Le cloisonné n'est pas une seule technique : c'est un système de confinement. Avant tout autre passage, je définis les limites de l'image avec de fines bandes ou des fils de métal — presque toujours de l'or, parfois de l'argent — soudés sur une base. Ces fils sont les cloisons, les cloisons qui emprisonnent chaque couleur à sa place et empêchent les émaux adjacents de fusionner pendant la cuisson.

La séquence opératoire est rigide. Je prépare la base, normalement en or massif ou en argent. Je plie les fils avec des pinces, micromillimètre par micromillimètre, en suivant le dessin. Je les soude. Puis commence le remplissage : poudre de verre colorée, appliquée au pinceau dans les cellules avec des pinceaux à soies naturelles, couche après couche, avec une cuisson au four entre chaque passage. Les températures oscillent entre 800 et 900 °C, selon la formulation des émaux. Le nombre de cuissons varie considérablement : vingt passages sont la norme dans les cas relativement simples, quarante ou cinquante dans les cadrans complexes. Vacheron Constantin a déclaré plus de cinquante heures de travail et 220 fils d'or pour un seul cadran Eternal Flow. Patek Philippe a utilisé plus de vingt mètres de fil et 48 couleurs pour une montre de table. Louis Vuitton documente 80 heures pour certains cadrans Escale. Ces chiffres ne sont pas du marketing : ils reflètent un processus qu'on ne peut pas compresser.

Le taux de rebut est élevé. Un cadran qui se fissure au dernier four est un cadran perdu. On estime que seuls 10 % des pièces avancées en production réussissent tous les cuissons sans défauts. Aucune peinture ou impression numérique n'a ce risque, et aucune peinture ou impression numérique ne conserve la couleur inchangée pendant des décennies comme le fait l'émail vitreux.

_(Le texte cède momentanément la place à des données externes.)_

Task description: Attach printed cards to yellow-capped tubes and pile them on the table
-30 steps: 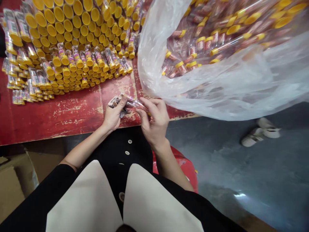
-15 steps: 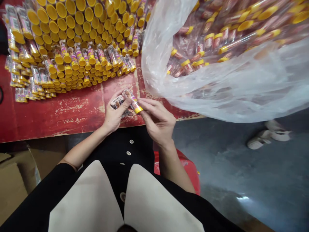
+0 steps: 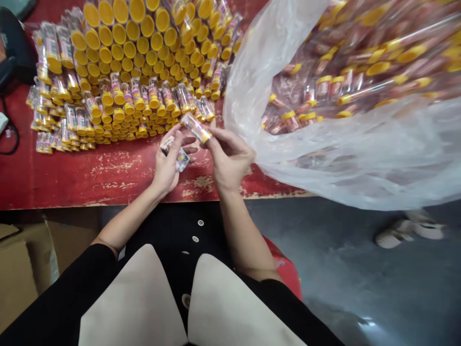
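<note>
My right hand [image 3: 230,156] pinches a small clear tube [image 3: 195,127] by its yellow-capped end. The tube tilts, with its clear end up and to the left, and something reddish shows inside. Just left of it, my left hand [image 3: 168,161] keeps small printed labels [image 3: 182,160] under its thumb, its other fingers stretched out behind them. The labels' exact print is too small to read. Beyond both hands lies a large stack of yellow-capped tubes [image 3: 118,60], many with coloured labels showing.
An open translucent plastic bag [image 3: 345,163] full of yellow-capped tubes lies at the right, overhanging the edge of the worn red table [image 3: 108,178]. A dark device [image 3: 16,45] stands at far left. Cardboard [image 3: 21,269], a red stool [image 3: 288,274] and shoes [image 3: 406,230] are below.
My right hand has drawn the tube up and away from my left thumb. My left hand's fingers have opened out around the labels. The whole view has shifted slightly.
</note>
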A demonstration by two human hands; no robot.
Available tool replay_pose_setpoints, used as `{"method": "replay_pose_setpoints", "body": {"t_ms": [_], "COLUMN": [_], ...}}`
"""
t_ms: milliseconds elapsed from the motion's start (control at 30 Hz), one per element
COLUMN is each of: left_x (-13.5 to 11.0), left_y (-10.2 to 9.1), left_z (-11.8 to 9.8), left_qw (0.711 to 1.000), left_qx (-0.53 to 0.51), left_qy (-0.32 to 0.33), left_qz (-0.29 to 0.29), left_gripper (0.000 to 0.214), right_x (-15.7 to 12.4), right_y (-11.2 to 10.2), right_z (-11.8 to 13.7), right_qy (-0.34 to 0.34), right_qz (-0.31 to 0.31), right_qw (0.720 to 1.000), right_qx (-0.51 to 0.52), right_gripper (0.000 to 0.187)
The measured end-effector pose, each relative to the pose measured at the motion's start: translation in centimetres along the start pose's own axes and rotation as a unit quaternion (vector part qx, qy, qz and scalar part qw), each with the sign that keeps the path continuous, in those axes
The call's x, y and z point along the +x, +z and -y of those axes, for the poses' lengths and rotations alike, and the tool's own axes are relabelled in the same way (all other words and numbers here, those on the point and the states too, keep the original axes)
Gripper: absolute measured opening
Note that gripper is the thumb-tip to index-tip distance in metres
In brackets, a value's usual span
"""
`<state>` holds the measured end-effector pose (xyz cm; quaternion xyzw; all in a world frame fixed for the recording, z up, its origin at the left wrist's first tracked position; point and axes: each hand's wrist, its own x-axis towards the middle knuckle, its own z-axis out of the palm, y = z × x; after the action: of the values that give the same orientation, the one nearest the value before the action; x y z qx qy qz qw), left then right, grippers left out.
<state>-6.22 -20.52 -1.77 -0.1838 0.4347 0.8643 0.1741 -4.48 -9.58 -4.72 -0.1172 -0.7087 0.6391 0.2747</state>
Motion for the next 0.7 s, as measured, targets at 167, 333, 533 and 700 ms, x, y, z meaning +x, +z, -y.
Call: {"method": "replay_pose_setpoints", "body": {"t_ms": [167, 333, 533, 700], "left_x": [0.8, 0.3, 0.5, 0.6], "left_y": [-1.0, -2.4, -0.8, 1.0], "left_z": [-0.8, -0.9, 0.2, 0.7], "left_qw": [1.000, 1.000, 0.998, 0.997], "left_qx": [0.001, 0.019, 0.013, -0.039], "left_qy": [-0.005, 0.005, -0.059, -0.062], "left_qz": [-0.007, 0.008, 0.027, -0.023], "left_gripper": [0.033, 0.038, 0.025, 0.013], "right_x": [5.7, 10.1, 17.7, 12.1], "right_y": [4.7, -2.4, -12.4, -11.4], "right_z": [-1.1, -1.7, -5.3, -1.6], "right_qy": [-0.028, -0.073, 0.121, -0.043], "right_qz": [0.079, 0.025, 0.078, 0.007], "right_qw": [0.983, 0.953, 0.895, 0.969], "right_qx": [-0.166, -0.294, -0.423, -0.242], "right_gripper": [0.040, 0.033, 0.017, 0.014]}}
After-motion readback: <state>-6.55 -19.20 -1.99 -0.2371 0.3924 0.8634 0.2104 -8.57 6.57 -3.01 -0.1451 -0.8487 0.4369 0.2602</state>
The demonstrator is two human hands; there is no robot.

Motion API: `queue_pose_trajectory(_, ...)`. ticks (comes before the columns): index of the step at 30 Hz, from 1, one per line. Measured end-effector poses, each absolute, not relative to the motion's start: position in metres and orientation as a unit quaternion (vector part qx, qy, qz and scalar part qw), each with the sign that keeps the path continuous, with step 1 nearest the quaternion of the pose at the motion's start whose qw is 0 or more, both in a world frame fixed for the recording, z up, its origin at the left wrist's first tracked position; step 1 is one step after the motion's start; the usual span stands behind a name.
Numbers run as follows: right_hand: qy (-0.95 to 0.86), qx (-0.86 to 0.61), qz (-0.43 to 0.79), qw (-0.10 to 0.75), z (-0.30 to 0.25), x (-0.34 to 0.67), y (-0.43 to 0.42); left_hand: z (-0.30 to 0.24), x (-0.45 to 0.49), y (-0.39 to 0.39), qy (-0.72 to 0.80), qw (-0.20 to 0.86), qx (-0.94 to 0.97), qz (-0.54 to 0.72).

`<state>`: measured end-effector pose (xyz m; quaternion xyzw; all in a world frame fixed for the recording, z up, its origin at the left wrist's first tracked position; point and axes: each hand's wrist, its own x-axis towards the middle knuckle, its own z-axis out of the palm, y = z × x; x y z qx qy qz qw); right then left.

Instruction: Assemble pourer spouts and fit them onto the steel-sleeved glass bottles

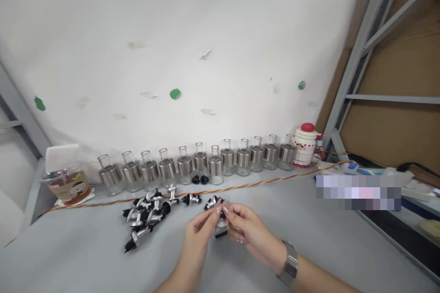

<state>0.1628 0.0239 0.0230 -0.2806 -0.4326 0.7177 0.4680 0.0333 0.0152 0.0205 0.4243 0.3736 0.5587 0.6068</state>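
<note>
My left hand and my right hand meet above the grey tabletop, fingertips pinched together. Between them is a silver bottle pourer, largely covered by the fingers. Just under it shows a short black bar-shaped piece; whether it belongs to the pourer I cannot tell. Another silver-and-black pourer lies right behind my fingertips. To the left is a loose heap of similar pourers with black ribbed plugs, and a single one lies apart from it.
Several glass bottles with steel sleeves stand in a row along the wall. Two small black caps lie before them. A twisted red-yellow cord crosses the table. A plastic jar stands left, a cream container right.
</note>
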Motion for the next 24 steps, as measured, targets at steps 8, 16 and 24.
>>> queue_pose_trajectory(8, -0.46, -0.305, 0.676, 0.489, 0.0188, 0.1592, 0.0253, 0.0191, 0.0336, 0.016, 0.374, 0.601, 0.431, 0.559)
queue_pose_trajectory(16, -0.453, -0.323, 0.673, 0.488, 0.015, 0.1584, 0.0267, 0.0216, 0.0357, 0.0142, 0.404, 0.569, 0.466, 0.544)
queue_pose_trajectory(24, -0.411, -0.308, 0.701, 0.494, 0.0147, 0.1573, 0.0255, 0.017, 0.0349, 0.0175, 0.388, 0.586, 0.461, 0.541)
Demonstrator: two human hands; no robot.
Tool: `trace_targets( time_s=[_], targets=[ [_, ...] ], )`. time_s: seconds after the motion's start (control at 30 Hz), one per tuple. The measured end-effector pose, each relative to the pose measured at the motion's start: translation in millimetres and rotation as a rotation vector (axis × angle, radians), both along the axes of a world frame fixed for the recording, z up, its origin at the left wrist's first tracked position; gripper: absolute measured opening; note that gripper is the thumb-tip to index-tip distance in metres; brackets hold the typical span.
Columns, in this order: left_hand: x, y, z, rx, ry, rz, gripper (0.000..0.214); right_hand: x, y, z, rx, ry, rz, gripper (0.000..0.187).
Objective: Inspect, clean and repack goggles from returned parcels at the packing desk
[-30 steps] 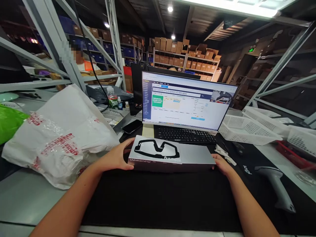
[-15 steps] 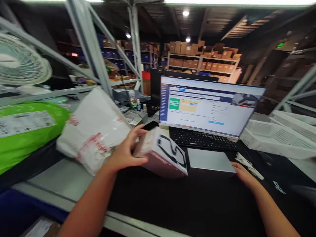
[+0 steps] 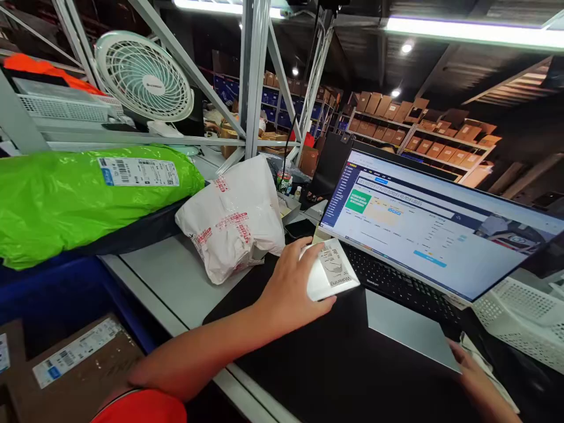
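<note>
Mat, white box in left hand, grey box against right hand

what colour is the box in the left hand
The box shows a white face with dark print, best in the head view.

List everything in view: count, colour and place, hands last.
Printed box: one, mostly white, centre
Monitor: one, mostly white screen, right
Keyboard: one, black, below monitor
Plain box: one, grey, lower right
Mat: one, black, lower centre
Phone: one, black, left of monitor
Plastic bag: one, white and red, left of phone
Wrapped parcel: one, green, left
Fan: one, pale, upper left
Bin: one, blue, lower left
Cartons: many, brown, background shelves and lower left
Baskets: at least two, white, right and upper left
Crumpled item: one, pale, lower right
Sleeve: one, red, bottom left
Left hand: one, bare, gripping printed box
Right hand: one, bare, at plain box's edge
</note>
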State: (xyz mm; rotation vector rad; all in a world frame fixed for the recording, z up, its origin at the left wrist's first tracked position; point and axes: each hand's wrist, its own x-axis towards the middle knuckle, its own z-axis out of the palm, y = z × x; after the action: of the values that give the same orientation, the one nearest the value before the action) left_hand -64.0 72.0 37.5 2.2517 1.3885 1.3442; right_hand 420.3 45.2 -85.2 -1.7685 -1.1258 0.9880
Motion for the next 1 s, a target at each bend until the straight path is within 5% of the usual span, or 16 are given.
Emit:
trace_targets(
  time_s=[0.1, 0.2, 0.33, 0.5, 0.73, 0.83, 1.0],
  targets=[
    [2.6, 2.0, 1.0, -0.056, 0.079, 0.081, 0.078, 0.6, 1.9, 3.8, 0.237, 0.090, -0.011, 0.080],
    [1.4, 11.6, 0.0, -0.076, 0.155, 0.031, 0.094, -11.4, -0.6, 13.4, 0.447, 0.118, 0.123, 0.102],
    [-0.2, 18.5, -8.8, 0.021, 0.162, 0.010, 0.098, -28.8, -6.7, 23.3, 0.244, -0.140, 0.306, 0.114],
    [-5.4, 15.3, -16.0, 0.182, 0.037, 0.023, 0.072, -29.8, -11.7, 29.2, 0.203, -0.247, 0.300, 0.122],
    [-9.1, 25.4, -16.5, 0.154, -0.167, 0.181, 0.037, -41.4, -24.6, 54.5, 0.260, -0.224, 0.127, 0.121],
    [-6.9, 25.6, -19.6, 0.253, -0.131, 0.235, 0.038, -56.5, -43.0, 66.9, 0.341, -0.315, 0.109, 0.117],
    [-4.4, 27.7, -28.2, 0.091, -0.117, 0.026, 0.075, -97.5, -87.6, 69.6, 0.487, -0.580, 0.080, 0.100]
  ],
)
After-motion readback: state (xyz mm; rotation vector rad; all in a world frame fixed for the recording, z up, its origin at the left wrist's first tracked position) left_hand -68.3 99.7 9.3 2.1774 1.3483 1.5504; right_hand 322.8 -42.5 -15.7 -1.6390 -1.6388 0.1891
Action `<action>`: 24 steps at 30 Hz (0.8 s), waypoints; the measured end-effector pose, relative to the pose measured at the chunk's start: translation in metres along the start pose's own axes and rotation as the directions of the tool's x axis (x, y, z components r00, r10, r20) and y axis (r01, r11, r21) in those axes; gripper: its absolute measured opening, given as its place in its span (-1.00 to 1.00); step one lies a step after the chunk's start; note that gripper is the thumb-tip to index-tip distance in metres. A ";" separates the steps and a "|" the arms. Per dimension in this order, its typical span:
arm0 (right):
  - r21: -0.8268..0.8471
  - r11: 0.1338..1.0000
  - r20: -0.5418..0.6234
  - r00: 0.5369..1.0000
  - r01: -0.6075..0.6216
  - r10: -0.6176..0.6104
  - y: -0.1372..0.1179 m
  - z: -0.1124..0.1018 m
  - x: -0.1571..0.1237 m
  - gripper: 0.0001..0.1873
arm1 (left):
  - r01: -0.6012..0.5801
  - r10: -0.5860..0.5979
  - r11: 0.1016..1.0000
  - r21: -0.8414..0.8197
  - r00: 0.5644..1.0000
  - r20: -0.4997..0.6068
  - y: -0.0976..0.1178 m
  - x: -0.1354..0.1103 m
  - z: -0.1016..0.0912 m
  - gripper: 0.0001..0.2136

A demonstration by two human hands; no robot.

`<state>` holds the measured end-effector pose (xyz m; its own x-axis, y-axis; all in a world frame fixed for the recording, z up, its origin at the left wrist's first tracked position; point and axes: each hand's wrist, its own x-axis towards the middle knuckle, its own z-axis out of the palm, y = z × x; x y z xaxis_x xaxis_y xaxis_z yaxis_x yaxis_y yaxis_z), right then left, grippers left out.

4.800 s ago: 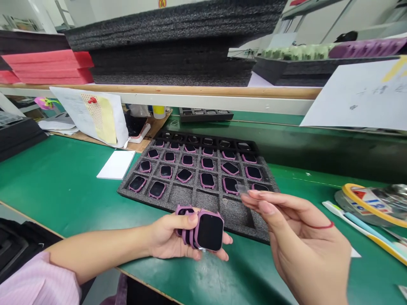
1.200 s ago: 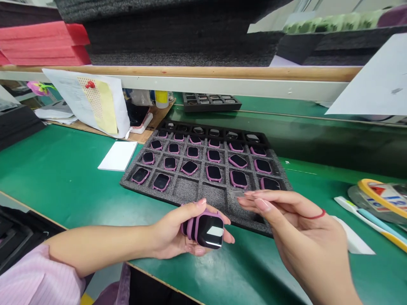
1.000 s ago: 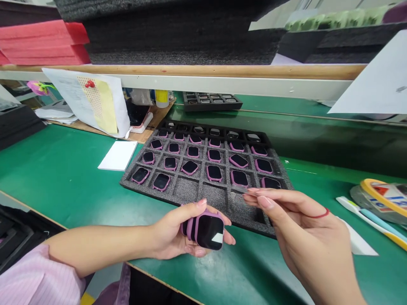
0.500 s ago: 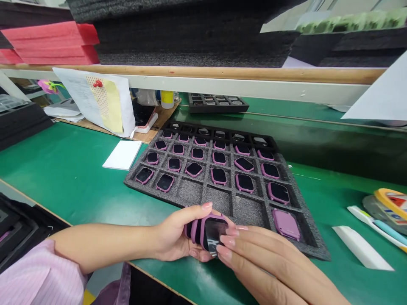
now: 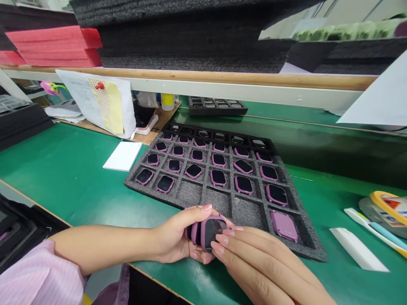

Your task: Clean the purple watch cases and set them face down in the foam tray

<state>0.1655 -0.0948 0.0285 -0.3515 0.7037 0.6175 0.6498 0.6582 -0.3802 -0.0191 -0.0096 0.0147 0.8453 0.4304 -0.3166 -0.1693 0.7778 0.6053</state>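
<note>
My left hand (image 5: 178, 235) is closed around a short stack of purple-framed smartwatch bodies (image 5: 194, 233), its thumb along the top and fingertips showing underneath. The front smartwatch (image 5: 210, 233) faces me with its dark screen. My right hand (image 5: 251, 258) has its fingers together, their tips on the right side of that screen; its thumb is hidden. Just beyond my hands lies a black foam tray (image 5: 187, 191) divided into compartments. Many hold similar watch bodies, mostly screen up. One watch body (image 5: 284, 225) at the near right shows its purple back.
To the right are a white wedge-shaped block (image 5: 359, 249), a toothbrush (image 5: 375, 228) and a yellow-rimmed container (image 5: 386, 212). A white pad (image 5: 123, 155) lies left of the tray. A shelf edge (image 5: 222, 84) crosses above, carrying black foam stacks (image 5: 190, 46). Another tray (image 5: 218, 111) sits behind.
My right fingertips have shifted slightly left and down over the front watch's screen. My left hand keeps the stack in nearly the same place. The view has moved a little.
</note>
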 end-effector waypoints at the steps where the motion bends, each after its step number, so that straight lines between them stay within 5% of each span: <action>1: -0.030 0.998 -0.009 0.999 0.049 -0.049 0.003 0.001 0.001 -0.60 | -0.024 0.024 1.000 0.014 1.000 -0.016 0.000 0.000 0.001 -0.51; 5: -0.134 0.975 -0.104 0.976 0.179 -0.193 0.011 0.011 0.005 -0.62 | -0.134 0.141 0.985 0.108 0.988 -0.061 -0.004 0.000 0.001 -0.44; 9: 0.004 1.000 -0.129 0.992 0.002 -0.002 0.008 0.025 0.006 -0.43 | -0.177 0.190 0.968 0.178 0.980 -0.062 -0.008 0.000 0.000 -0.45; 16: 0.250 0.930 -0.053 0.955 -0.270 0.292 0.008 0.019 0.011 -0.49 | -0.164 0.165 0.985 0.056 0.986 -0.025 -0.006 0.003 0.001 -0.54; 24: 0.237 0.944 0.020 0.972 -0.230 0.232 0.012 0.018 0.010 -0.39 | -0.047 0.048 0.999 0.027 0.998 -0.040 -0.002 0.002 -0.001 -0.43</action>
<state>0.1573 -0.0754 0.0178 -0.2040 0.8425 0.4987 0.5349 0.5225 -0.6640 -0.0172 -0.0099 0.0119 0.8155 0.4850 -0.3159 -0.1948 0.7439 0.6392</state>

Le cloisonné se distingue du champlevé parce que dans le champlevé les cavités sont créées en creusant le métal de base, tandis qu'ici les cloisons sont construites au-dessus. Il se distingue du plique-à-jour parce que ce dernier n'a pas de support arrière permanent : les cloisons retiennent l'émail translucide dans le vide, comme un vitrail. Le flinqué et le guilloché concernent plutôt le support gravé sous l'émail transparent. Chacune de ces techniques a sa propre logique ; le cloisonné est celle qui permet la complexité chromatique maximale dans les espaces définis, c'est pourquoi elle est associée aux scènes figuratives et aux motifs polychromes.

La technique a des racines persanes, elle est entrée en Chine vers le XVe siècle et y a atteint sa plus grande densité technique. L'horlogerie suisse l'a importée comme métier auxiliaire au moins depuis le XIXe siècle, en la confiant à des émaillers spécialisés — figure distincte de l'horloger et du joaillier — dont il y a aujourd'hui moins de vingt de haut niveau dans le monde.